STJ - Família. Recurso especial. Direito de família, processual civil e civil. Divórcio. Separação convencional de bens. Pacto antenupcial. Regime adotado. Sociedade de fato. Prova escrita. Necessidade. Inexistência. Vida em comum. Apoio mútuo. Justa expectativa. CCB/2002, art. 981 e CCB/2002, art. 987. Violação. CCB/2002, art. 990. CCB/2002, art. 999.

«1 - Recurso especial interposto contra acórdão publicado na vigência, do CPC/2015 (Enunciado Administrativo 2/STJ e Enunciado Administrativo 3/STJ).

2 - O regime jurídico da separação convencional de bens voluntariamente estabelecido pelo ex-casal é imutável, ressalvada manifestação expressa de ambos os cônjuges em sentido contrário ao pacto antenupcial.

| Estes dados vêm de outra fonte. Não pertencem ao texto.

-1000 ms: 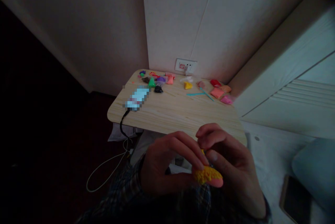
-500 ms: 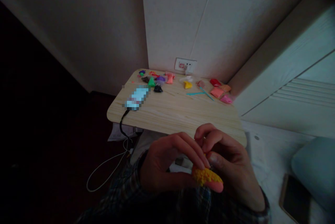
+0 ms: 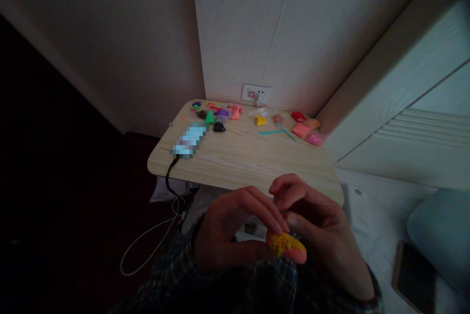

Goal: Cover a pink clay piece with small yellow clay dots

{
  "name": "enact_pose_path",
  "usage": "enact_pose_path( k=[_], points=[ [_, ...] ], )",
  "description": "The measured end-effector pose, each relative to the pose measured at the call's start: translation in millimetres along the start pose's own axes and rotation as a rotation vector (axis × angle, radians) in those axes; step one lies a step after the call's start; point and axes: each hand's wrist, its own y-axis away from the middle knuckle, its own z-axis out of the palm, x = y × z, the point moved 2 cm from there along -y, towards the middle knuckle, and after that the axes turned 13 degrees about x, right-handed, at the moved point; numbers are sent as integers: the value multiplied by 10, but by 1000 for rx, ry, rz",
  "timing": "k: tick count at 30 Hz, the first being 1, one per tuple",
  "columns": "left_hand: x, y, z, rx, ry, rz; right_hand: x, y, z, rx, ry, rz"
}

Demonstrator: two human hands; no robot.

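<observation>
My left hand (image 3: 235, 226) pinches a modelling clay piece (image 3: 286, 244) between its thumb and fingers. The piece has a bumpy yellow face and a smooth pink lower edge, and it is held in front of my body, near the table's front edge. Close against its far end is my right hand (image 3: 316, 221), thumb and fingers bent together. A small bit of orange shows by the right thumb; whatever lies between those fingertips is mostly hidden.
A small wooden table (image 3: 235, 162) bears a lit phone (image 3: 189, 140) with a black cable, several bags of coloured clay (image 3: 301, 130), and blue sticks (image 3: 286, 132). A wall socket (image 3: 257, 93) is behind. To the right, a dark phone (image 3: 414, 275) lies on a white surface.
The view has shifted slightly. Both hands stay around the clay piece; the right fingertips are slightly farther from the thumb, and the piece appears a little to the left.
</observation>
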Motion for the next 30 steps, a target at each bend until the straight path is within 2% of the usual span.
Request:
enact_pose_path(
  k=[20, 30],
  points=[
    [3, -9, 35, 0, 26, -7, -63, 16, 15, 54, 96, -136],
    [-7, -14, 44, -2, 38, -3, -66, 24, 10, 62, 85, -123]
  ],
)
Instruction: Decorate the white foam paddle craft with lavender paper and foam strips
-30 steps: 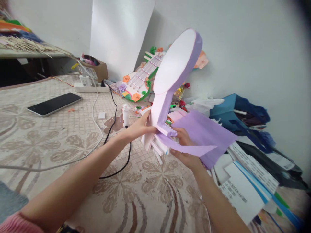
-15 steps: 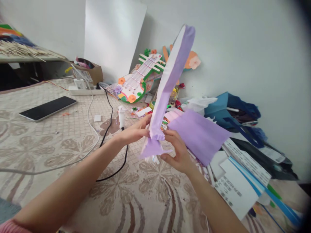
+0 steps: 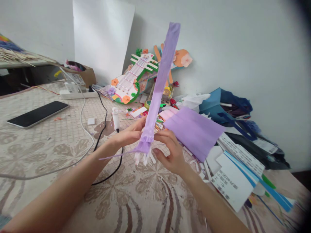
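Craft point(image 3: 159, 89) held edge-on over table point(image 3: 136, 200), leaning right at top, purple edge facing camera. Left hand point(image 3: 131, 133) pinches its lower left side, grip part-hidden. Right hand point(image 3: 171, 152) half open just right of it, thumb clear; can't tell fingertip contact. Purple sheet point(image 3: 194, 132) beyond.

A plain pale grey wall point(image 3: 230, 48) bounds the far side and extends to the right. A white panel point(image 3: 102, 35) stands before it, left of centre, with a soft shadow point(image 3: 130, 38) along its right edge. A table point(image 3: 136, 210) with a beige, brown-flowered covering occupies the near area. At far left, a raised surface point(image 3: 18, 65) overhangs a dark recess point(image 3: 17, 76). Lighting is diffuse.
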Motion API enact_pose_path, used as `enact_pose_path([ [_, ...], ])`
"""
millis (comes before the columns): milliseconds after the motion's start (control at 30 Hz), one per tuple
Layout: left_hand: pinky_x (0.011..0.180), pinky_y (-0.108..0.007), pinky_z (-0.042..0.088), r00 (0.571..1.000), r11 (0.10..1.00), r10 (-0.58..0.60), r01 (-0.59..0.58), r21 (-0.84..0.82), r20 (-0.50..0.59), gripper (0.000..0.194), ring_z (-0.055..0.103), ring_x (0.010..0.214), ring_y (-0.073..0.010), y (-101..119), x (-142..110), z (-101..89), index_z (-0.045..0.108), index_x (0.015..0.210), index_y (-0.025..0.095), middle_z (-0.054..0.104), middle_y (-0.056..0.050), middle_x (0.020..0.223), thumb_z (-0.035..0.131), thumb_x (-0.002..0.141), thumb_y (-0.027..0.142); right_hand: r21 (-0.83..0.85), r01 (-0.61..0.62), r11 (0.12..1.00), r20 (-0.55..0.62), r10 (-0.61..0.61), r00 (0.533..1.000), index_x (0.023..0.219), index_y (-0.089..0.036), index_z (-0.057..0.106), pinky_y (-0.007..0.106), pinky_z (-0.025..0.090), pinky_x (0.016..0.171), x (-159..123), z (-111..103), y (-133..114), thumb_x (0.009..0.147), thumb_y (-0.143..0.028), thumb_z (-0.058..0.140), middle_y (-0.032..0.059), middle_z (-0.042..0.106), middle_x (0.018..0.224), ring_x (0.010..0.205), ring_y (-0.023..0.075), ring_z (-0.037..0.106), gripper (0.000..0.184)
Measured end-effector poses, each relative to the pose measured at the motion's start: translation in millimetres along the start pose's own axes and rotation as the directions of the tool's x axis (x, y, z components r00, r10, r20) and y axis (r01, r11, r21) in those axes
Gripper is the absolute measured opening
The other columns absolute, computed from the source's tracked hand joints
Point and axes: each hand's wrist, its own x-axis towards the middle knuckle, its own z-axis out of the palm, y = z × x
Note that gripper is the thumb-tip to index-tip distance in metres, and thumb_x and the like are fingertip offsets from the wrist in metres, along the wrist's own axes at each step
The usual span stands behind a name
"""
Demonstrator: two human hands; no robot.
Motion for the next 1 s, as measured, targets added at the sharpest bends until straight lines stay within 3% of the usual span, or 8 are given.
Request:
enact_pose_path([
  [367, 0.076, -0.027, 0.043, 0.998, 0.998, -0.052, 0.050, -0.047, -0.046, 0.050, 0.054, 0.085, -0.0178, 5.9, -6.4, 11.5, 0.063, 0.120, 0.020, 0.064, -0.002, 0.094, 0.069, 0.070, 0.022, 0.004, -0.054, 0.999, -0.048, 0.055, 0.997, 0.117, -0.025, 0.059, 0.041, 0.053, 0.089, -0.9, 5.7, -2.9, 0.093, -0.020, 0.059, 0.0078, 0.068, 0.106, 0.103, 0.0224, 0.064, 0.024],
  [767, 0.066, -0.020, 0.041, 0.996, 0.986, -0.085, 0.080, -0.147, -0.030, 0.030, 0.047, 0.071, -0.0111, 4.7, -5.4, 19.0, 0.067, 0.098, 0.017, 0.059, 0.001, 0.080, 0.072, 0.069, 0.020, -0.001, -0.008, 1.000, -0.118, 0.008, 0.993, 0.106, -0.023, 0.065, 0.038, 0.053, 0.081, 3.2, 7.0, -4.7, 0.094, -0.019, 0.059, 0.0063, 0.069, 0.097, 0.092, 0.0201, 0.064, 0.015],
  [1000, 0.069, -0.028, 0.042, 0.995, 0.993, -0.099, 0.097, -0.072, -0.030, 0.043, 0.050, 0.073, -0.0157, -1.8, -5.2, 12.7, 0.068, 0.111, 0.027, 0.060, 0.001, 0.083, 0.068, 0.068, 0.025, -0.009, -0.016, 1.000, -0.146, 0.014, 0.989, 0.108, -0.025, 0.065, 0.039, 0.054, 0.082, 0.3, 9.8, -5.5, 0.093, -0.018, 0.061, 0.0058, 0.070, 0.098, 0.093, 0.0208, 0.065, 0.018],
])
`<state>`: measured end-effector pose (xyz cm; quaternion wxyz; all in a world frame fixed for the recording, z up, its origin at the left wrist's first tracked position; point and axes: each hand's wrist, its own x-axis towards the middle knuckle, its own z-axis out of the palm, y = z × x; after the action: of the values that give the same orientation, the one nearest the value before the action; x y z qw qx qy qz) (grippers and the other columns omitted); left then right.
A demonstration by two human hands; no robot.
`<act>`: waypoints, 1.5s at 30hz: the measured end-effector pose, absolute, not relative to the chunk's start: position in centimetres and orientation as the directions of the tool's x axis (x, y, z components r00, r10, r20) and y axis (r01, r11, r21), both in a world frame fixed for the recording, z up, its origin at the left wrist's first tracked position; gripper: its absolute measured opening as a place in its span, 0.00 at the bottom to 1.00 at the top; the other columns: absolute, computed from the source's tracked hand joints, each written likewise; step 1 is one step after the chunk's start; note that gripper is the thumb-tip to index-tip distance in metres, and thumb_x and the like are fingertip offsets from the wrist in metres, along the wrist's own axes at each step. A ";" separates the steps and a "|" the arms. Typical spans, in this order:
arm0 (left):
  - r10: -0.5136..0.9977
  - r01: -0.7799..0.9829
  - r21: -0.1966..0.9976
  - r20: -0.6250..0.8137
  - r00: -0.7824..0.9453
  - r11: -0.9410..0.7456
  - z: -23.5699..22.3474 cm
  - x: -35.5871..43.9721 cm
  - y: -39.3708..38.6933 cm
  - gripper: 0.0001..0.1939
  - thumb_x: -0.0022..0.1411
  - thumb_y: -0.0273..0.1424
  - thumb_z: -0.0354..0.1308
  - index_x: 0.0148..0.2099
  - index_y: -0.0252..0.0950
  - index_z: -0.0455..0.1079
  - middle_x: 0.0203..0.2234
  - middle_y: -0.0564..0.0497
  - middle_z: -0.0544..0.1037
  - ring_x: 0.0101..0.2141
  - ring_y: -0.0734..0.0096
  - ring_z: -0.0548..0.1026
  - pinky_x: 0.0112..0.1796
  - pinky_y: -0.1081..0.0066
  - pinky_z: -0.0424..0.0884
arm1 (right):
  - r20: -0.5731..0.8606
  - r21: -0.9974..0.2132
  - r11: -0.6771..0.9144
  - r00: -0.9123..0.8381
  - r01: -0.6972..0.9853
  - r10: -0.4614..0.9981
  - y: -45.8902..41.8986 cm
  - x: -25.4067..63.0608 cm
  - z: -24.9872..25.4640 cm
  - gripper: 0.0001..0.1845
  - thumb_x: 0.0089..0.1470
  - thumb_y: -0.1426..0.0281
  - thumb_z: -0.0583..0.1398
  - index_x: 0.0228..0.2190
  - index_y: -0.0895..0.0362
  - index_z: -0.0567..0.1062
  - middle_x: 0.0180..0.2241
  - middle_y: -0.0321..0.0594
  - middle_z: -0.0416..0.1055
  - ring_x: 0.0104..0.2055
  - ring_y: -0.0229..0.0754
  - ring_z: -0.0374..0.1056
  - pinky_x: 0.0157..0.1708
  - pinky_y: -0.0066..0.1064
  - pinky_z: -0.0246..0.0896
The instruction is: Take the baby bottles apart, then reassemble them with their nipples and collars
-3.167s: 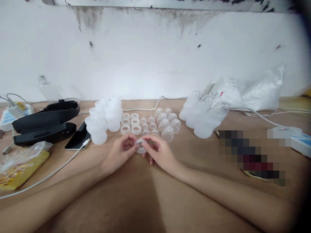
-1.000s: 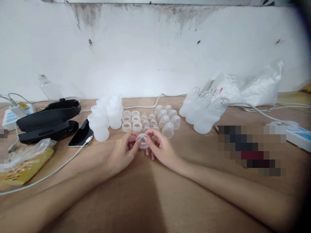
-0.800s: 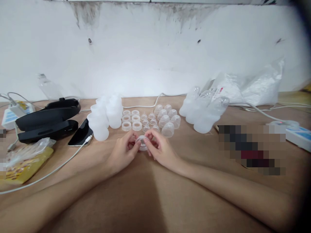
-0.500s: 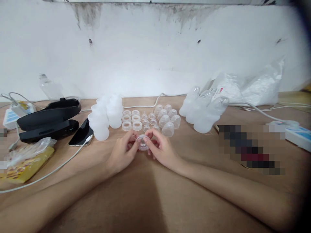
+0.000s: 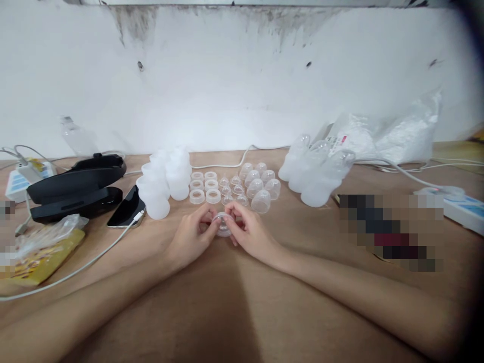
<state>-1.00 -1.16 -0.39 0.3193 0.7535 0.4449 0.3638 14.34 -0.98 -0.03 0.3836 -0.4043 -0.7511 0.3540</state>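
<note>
My left hand and my right hand meet at the middle of the table. Between their thumbs and fingers they grip a clear, round baby bottle ring from both sides. A clear nipple seems to sit in it, but the fingertips partly cover it. Just beyond my hands stand rows of translucent bottle rings, several clear nipples and several domed bottle caps.
White bottles stand at left, and capped bottles at right. Also at left lie a phone with its cable, a black case and a yellow bag. Plastic bags rest against the wall, near a power strip.
My thumbs have shifted slightly over the ring, and my fingers cover more of its top. Both hands stay in nearly the same place.
</note>
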 end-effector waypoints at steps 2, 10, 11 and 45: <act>0.904 0.420 0.815 0.272 0.330 -0.398 -0.3 -1.0 -1.3 0.03 0.59 0.31 0.47 0.34 0.37 0.57 0.21 0.57 0.69 0.23 0.77 0.66 0.23 0.78 0.58 | 0.294 -0.855 0.416 -0.374 0.308 0.880 -1.1 14.4 0.0 0.05 0.55 0.68 0.49 0.28 0.55 0.57 0.21 0.29 0.58 0.16 0.29 0.57 0.17 0.22 0.51; 0.887 0.483 0.758 0.277 0.369 -0.437 0.5 -1.1 -2.2 0.02 0.59 0.29 0.46 0.35 0.37 0.57 0.22 0.56 0.71 0.22 0.76 0.65 0.23 0.77 0.58 | 0.354 -0.807 0.496 -0.411 0.319 0.840 -1.3 14.8 -0.1 0.02 0.54 0.71 0.49 0.29 0.56 0.59 0.21 0.30 0.58 0.19 0.30 0.58 0.17 0.21 0.51; 0.885 0.492 0.749 0.278 0.373 -0.443 0.5 -1.0 -2.2 0.02 0.59 0.29 0.46 0.35 0.36 0.57 0.21 0.56 0.71 0.21 0.76 0.64 0.23 0.77 0.58 | 0.350 -0.808 0.493 -0.410 0.323 0.842 -1.3 14.8 -0.1 0.02 0.54 0.71 0.49 0.29 0.56 0.59 0.21 0.30 0.58 0.19 0.30 0.58 0.17 0.21 0.51; 0.915 0.406 0.833 0.265 0.304 -0.376 -0.2 -1.1 -1.4 0.04 0.58 0.28 0.48 0.37 0.37 0.58 0.25 0.54 0.72 0.28 0.73 0.71 0.25 0.76 0.62 | 0.307 -0.808 0.465 -0.416 0.361 0.856 -1.1 14.5 -0.3 0.09 0.51 0.71 0.52 0.36 0.54 0.59 0.25 0.32 0.59 0.25 0.33 0.60 0.26 0.27 0.57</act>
<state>-1.13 -1.43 -0.18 0.3323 0.7357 0.4491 0.3828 14.52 -1.07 -0.26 0.3696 -0.3940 -0.7720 0.3348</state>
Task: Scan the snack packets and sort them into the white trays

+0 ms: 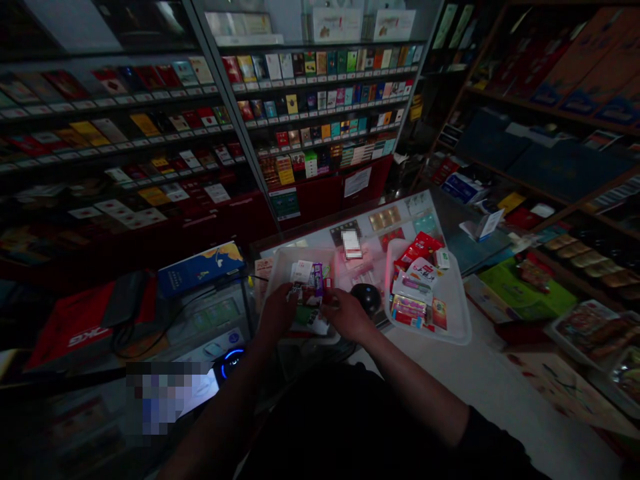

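Observation:
Both my hands are over a white plastic bin on the glass counter. My left hand is closed on the left end of a dark packet with pale markings. My right hand reaches in at the bin's right side with its fingers pressed together; its fingertips lie close to the packet's right end, and what they grip is too dark to make out. A purple wrapped packet and a small white box lie in the bin, with other small packages partly hidden under my hands.
To the right stands a second white bin with red, white and pink packages. A round black device sits between the bins. A blue box, a red bag and a lit screen are at left. Shelves of cigarette packs stand behind.

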A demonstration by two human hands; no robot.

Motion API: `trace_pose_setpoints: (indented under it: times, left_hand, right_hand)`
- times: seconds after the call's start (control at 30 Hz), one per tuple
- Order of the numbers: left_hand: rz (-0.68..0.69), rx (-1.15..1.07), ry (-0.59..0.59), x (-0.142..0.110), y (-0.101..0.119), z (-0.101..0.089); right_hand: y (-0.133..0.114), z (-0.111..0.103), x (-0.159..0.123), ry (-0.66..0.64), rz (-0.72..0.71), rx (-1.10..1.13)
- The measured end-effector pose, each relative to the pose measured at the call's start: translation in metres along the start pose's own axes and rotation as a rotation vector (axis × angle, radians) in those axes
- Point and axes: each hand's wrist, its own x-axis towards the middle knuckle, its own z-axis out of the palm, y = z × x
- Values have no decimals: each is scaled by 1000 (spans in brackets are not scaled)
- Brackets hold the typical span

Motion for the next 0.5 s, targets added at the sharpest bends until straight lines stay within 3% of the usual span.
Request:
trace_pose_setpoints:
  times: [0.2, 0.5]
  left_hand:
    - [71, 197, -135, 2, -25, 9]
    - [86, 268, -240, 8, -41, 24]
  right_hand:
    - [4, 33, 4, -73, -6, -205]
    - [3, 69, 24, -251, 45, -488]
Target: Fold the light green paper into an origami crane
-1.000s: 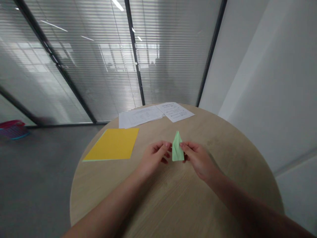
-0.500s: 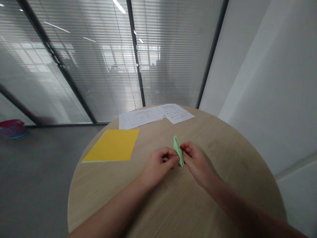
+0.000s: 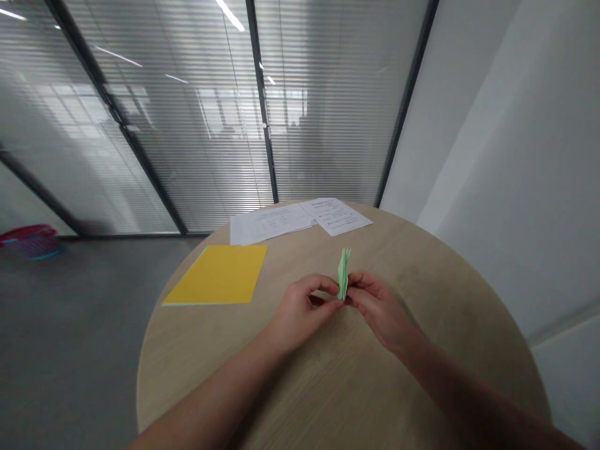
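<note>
A small piece of folded green paper (image 3: 343, 275) stands nearly upright between my two hands, above the middle of the table. Several thin layers show at its top end. My left hand (image 3: 307, 309) pinches its lower left side between thumb and fingers. From the other side, the fingertips of my right hand (image 3: 377, 306) are closed on its lower right edge. My fingertips cover part of the paper's lower end.
The round wooden table (image 3: 450, 294) carries a yellow sheet (image 3: 218, 275) with a green edge under it on the left. White printed papers (image 3: 274, 224) lie at the far edge. A red and blue basket (image 3: 34, 242) stands on the floor at left.
The green paper has turned from leaning left to nearly upright, its top shifting right. Both hands have shifted slightly with it. The whole view has moved a little.
</note>
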Demonstrator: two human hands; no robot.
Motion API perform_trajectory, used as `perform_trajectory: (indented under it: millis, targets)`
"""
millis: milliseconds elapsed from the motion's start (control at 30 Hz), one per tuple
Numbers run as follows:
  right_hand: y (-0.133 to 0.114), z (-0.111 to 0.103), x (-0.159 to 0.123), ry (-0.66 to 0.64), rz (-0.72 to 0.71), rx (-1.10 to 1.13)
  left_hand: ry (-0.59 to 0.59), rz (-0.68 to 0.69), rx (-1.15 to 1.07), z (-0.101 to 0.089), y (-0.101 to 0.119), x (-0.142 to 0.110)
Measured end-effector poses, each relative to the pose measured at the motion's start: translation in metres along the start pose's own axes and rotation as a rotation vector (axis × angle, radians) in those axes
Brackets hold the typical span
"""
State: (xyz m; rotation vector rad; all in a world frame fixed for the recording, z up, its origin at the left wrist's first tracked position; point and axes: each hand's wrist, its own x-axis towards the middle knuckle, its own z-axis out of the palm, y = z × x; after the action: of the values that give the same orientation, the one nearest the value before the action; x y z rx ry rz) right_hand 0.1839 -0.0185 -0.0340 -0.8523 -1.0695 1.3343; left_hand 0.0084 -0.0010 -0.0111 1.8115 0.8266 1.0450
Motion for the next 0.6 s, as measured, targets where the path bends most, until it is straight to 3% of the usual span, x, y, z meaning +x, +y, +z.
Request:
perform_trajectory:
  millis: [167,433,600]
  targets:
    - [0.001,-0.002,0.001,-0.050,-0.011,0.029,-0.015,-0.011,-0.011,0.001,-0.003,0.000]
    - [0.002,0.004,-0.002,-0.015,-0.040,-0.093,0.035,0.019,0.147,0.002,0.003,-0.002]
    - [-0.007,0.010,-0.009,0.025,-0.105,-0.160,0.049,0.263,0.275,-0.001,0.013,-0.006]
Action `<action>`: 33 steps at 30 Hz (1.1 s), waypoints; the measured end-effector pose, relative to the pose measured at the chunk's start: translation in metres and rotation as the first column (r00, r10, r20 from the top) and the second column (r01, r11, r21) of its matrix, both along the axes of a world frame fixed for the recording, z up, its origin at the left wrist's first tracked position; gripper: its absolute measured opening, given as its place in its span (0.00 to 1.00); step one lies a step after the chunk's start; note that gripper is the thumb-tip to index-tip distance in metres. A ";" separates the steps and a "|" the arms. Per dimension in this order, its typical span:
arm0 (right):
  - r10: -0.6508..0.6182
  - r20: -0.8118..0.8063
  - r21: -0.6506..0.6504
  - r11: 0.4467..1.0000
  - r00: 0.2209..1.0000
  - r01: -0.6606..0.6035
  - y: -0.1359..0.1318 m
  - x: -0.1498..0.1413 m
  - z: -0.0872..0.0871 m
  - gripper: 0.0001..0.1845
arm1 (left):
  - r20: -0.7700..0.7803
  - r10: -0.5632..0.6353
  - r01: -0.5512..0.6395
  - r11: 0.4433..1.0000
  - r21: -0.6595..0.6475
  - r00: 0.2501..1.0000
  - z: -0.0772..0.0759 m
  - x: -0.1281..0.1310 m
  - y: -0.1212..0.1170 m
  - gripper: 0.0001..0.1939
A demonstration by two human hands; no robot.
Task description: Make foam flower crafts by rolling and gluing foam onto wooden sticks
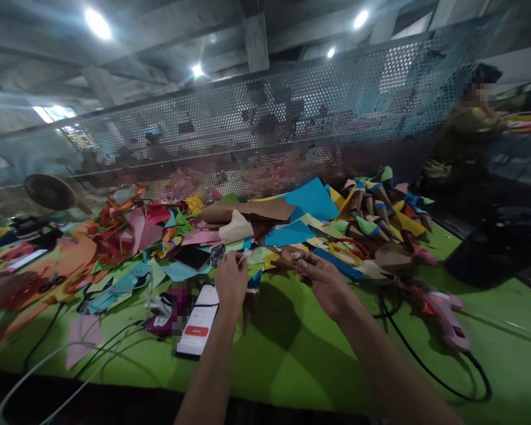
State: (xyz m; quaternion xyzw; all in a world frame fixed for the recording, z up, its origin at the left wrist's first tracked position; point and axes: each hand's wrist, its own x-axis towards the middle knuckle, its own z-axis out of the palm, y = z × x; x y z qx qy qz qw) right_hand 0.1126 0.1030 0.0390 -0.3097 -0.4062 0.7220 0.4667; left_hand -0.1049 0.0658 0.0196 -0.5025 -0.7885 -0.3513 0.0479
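Observation:
My left hand (230, 280) is closed in a pinch above the green table (287, 366), with a small pale bit showing at its fingertips. Just below those fingers hangs a small blue-and-brown paper piece (254, 280); I cannot tell whether the hand holds it. To the right, my right hand (325, 282) has thumb and fingers pressed together, a small whitish bit at the tips. Brown paper (284, 260) lies behind the gap between both hands. What either hand grips is too small and blurred to name.
A lit phone (199, 324) lies beside my left forearm. On the right are a pink glue gun (449, 319) with a black cord and several paper cones (374, 206). Coloured paper (314, 200) is heaped behind. Another person's hand (4, 295) is at the far left, near cables.

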 end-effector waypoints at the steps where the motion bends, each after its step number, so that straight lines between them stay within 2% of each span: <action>1: 0.011 -0.002 -0.002 1.000 1.000 -0.011 0.000 0.000 0.000 0.22 | -0.008 -0.007 0.007 1.000 -0.021 1.000 -0.002 -0.002 0.002 0.02; 5: 0.041 0.003 -0.007 0.999 0.999 -0.041 0.000 0.002 -0.001 0.21 | -0.037 -0.028 0.026 0.999 -0.042 0.999 -0.002 0.000 0.002 0.10; 7: 0.073 0.025 -0.013 0.997 0.997 -0.072 0.000 0.002 -0.001 0.23 | -0.021 -0.064 0.065 0.997 0.036 0.998 0.006 0.008 -0.001 0.12; 9: 0.117 0.044 -0.018 0.993 0.992 -0.116 -0.001 0.001 -0.002 0.26 | 0.052 -0.171 0.161 0.975 0.154 0.984 0.016 0.020 -0.005 0.11; 11: 0.150 0.045 -0.011 0.989 0.988 -0.149 -0.002 -0.001 -0.003 0.28 | 0.183 -0.333 0.288 0.929 0.234 0.925 0.025 0.036 -0.009 0.11; 14: 0.167 0.012 0.005 0.986 0.986 -0.167 -0.006 -0.003 -0.005 0.28 | 0.380 -0.455 0.370 0.887 0.276 0.805 0.032 0.056 -0.011 0.12; 18: 0.217 -0.041 -0.005 0.976 0.975 -0.218 -0.008 -0.004 -0.006 0.26 | 0.546 -0.478 0.330 0.876 0.351 0.688 0.027 0.066 -0.007 0.09; 23: 0.328 -0.026 0.034 0.944 0.944 -0.327 -0.007 -0.002 -0.003 0.30 | 0.718 -0.493 0.275 0.870 0.409 0.491 0.022 0.061 -0.004 0.09; 26: 0.347 -0.041 0.032 0.938 0.937 -0.346 -0.006 -0.001 0.000 0.31 | 0.779 -0.492 0.231 0.870 0.435 0.389 0.022 0.061 -0.005 0.10; 28: 0.330 -0.032 0.038 0.944 0.943 -0.329 -0.006 0.000 0.002 0.30 | 0.801 -0.471 0.175 0.882 0.438 0.368 0.021 0.061 -0.004 0.11; 33: 0.238 0.003 0.038 0.971 0.971 -0.238 -0.004 0.001 0.001 0.28 | 0.810 -0.417 0.067 0.900 0.430 0.412 0.013 0.058 -0.002 0.14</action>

3 - A prova escrita constitui requisito indispensável para a configuração da sociedade de fato perante os sócios entre si.

4 - Inexistência de affectio societatis entre as partes e da prática de atos de gestão ou de assunção dos riscos do negócio pela recorrida.

5 - Recurso especial provido.»

INFORMAÇÕES COMPLEMENTARES:

«Não há falar em sociedade de fato quando o regime adotado é o da separação convencional de bens. É premissa basilar que, sob a égide de tal regime, não se presume comunhão de bens e que eventual interesse em misturar os patrimônios deve ser expressa e não presumida».

«[...] ainda que se admitisse a possibilidade de os cônjuges casados sob o regime de separação de bens constituírem, eventualmente, uma sociedade de fato, por não lhes ser vedado constituir eventual condomínio, esta não decorreria simplesmente da vida em comum, já que dentre os deveres decorrentes do consórcio, o apoio mútuo é um dos mais relevantes [...].

Tem evidência própria que, na falta de mancomunhão, a vontade de adquirirem juntos um mesmo bem ou, como no caso dos autos, de se tornarem sócios de um mesmo negócio jurídico, deveria ter sido explicitada de forma solene, o que não ocorreu».

«[...] para que tivessem uma sociedade civil ou comercial em conjunto, ainda que não regularmente constituída, indispensável seria, ao menos, demonstrar que administravam tal empresa juntos, o que, de fato, não é possível se extrair dos autos. A autora, em verdade, alega ter trabalhado para o ex-marido, sem, contudo, ter fornecido capital ou assumido os riscos do negócio ao longo da relação».

«A condição para se admitir a existência de uma sociedade é a configuração da affectio societatis (que não se confunde com a affectio maritalis) e a integralização de capital ou a demonstração de prestação de serviços. Tais requisitos são basilares para se estabelecer qualquer vínculo empresarial».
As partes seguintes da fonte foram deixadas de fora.